Mr.Dog was fired by his company. In order to support his family, he must find a new job as soon as possible. Nowadays, It's hard to have a job, since there are swelling numbers of the unemployed. So some companies often use hard tests for their recruitment.

The test is like this: starting from a source-city, you may pass through some directed roads to reach another city. Each time you reach a city, you can earn some profit or pay some fee, Let this process continue until you reach a target-city. The boss will compute the expense you spent for your trip and the profit you have just obtained. Finally, he will decide whether you can be hired.
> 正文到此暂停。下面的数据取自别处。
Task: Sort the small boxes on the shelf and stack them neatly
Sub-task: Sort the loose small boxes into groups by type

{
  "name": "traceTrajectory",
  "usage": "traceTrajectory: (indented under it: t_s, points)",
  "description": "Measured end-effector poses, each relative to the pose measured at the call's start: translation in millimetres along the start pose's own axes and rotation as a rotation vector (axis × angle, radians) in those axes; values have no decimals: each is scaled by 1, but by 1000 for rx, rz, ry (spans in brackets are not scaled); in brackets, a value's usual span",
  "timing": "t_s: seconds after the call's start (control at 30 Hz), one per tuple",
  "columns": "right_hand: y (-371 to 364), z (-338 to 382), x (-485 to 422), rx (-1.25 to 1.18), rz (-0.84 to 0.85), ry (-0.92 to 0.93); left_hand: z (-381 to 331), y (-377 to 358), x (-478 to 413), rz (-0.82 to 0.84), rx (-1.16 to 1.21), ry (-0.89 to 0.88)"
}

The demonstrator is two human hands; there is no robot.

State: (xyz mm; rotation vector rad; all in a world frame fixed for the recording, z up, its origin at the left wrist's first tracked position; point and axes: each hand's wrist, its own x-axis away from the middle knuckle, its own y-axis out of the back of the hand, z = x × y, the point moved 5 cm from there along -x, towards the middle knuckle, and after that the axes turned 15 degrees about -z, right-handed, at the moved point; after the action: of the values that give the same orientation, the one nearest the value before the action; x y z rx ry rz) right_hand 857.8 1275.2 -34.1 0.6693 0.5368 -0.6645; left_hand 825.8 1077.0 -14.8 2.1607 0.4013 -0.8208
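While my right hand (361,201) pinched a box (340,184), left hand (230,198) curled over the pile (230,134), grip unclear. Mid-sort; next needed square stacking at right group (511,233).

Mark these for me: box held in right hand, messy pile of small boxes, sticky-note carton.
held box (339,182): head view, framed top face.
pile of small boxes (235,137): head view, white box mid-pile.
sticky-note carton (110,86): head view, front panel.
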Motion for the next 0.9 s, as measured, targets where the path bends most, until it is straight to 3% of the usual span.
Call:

In order to get the job, Mr.Dog managed to obtain the knowledge of the net profit V_i of all cities he may reach (a negative V_i indicates that money is spent rather than gained) and the connection between cities. A city with no roads leading to it is a source-city and a city with no roads leading to other cities is a target-city. The mission of Mr.Dog is to start from a source-city and choose a route leading to a target-city through which he can get the maximum profit.

The input file includes several test cases.
The first line of each test case contains 2 integers n and m(1 ≤ n ≤ 100000, 0 ≤ m ≤ 1000000) indicating the number of cities and roads.
The next n lines each contain a single integer. The ith line describes the net profit of the city i, V_i (0 ≤ |V_i| ≤ 20000)
The next m lines each contain two integers x, y indicating that there is a road leads from city x to city y. It is guaranteed that each road appears exactly once, and there is no way to return to a previous city.

The output file contains one line for each test cases, in which contains an integer indicating the maximum profit Dog is able to obtain (or the minimum expenditure to spend)

6 5
1
2
2
3
3
4
1 2
1 3
2 4
3 4
5 6

7

POJ Monthly--2007.07.08, 落葉飛雪

題目意思：

一個人去找工作，面試官給了他這道題：
給出一些城市與城市之間的道路，每到達一個城市，就會獲得一些收益或是損失，求最大收益。

解題思路：

資料量巨大！
用鏈式前向星方式儲存路徑，拓撲排序後，再使用用DAG單源最短路演算法。

#include<iostream>
#include<cstdio>
#include<cstring>
#include<queue>
#include<algorithm>
#define inf 2000000010
#define Maxn 100010
#define Maxm 1000010
using namespace std;
int n,i,j,e,num,Max;
int dist[Maxn],head[Maxn];//儲存儲存描述點vi邊資訊的鏈的起點在Edges陣列的位置
int value[Maxn],indegree[Maxn],outdegree[Maxn];//點值和入度出度
int ans[Maxn];//拓撲序列
struct Edge
{
    //鏈式前向星 將新加入的節點鏈在對應鏈的最開始並修改head陣列的對應位置的值
    int to;//終點
    int val;//權值
    int next;//指向下一條邊
} edge[Maxm];

void init()//初始化
{
    memset(indegree,0,sizeof(indegree));
    memset(outdegree,0,sizeof(outdegree));
    memset(head,-1,sizeof(head));
    memset(ans,0,sizeof(ans));
    for(int i=0; i<=100010; i++)
        dist[i]=-inf;
    Max=-inf;
    e=0;
    num=1;
}

void addedge(int from,int to,int val)
{
    edge[e].to=to;
    edge[e].val=val;
    edge[e].next=head[from];
    head[from]=e++;
}

void Topsort()//拓撲排序
{
    queue<int> q;
    int now,adj;
    for(i=1; i<=n; i++)
    {
        if(indegree[i]==0)
        {
            q.push(i);
            dist[i]=value[i];
        }
    }
    while(!q.empty())
    {
        now=q.front();
        ans[num++]=now;
        q.pop();
        for(i=head[now]; i!=-1; i=edge[i].next)
        {
            adj=edge[i].to;
            indegree[adj]--;
            if(!indegree[adj])
                q.push(adj);
        }
    }
}

void DAG()//DAG單源最短路
{
    for(i=1; i<num; i++)
    {
        for(j=head[ans[i]]; j!=-1; j=edge[j].next)
        {
            dist[edge[j].to]=max(dist[edge[j].to],dist[ans[i]]+edge[j].val);
        }
        if(outdegree[ans[i]]==0)
        {
            if(dist[ans[i]]>Max)
                Max=dist[ans[i]];
        }
    }
}

int main()
{
    int m,i,a,b;
    while(scanf("%d%d",&n,&m)!=EOF)
    {
        init();
        for(i=1; i<=n; i++)
            scanf("%d",&value[i]);
        for(i=1; i<=m; i++)
        {
            scanf("%d%d",&a,&b);
            addedge(a,b,value[b]);
            indegree[b]++,outdegree[a]++;
        }
        Topsort();
        DAG();
        printf("%d\n",Max);
    }
    return 0;
}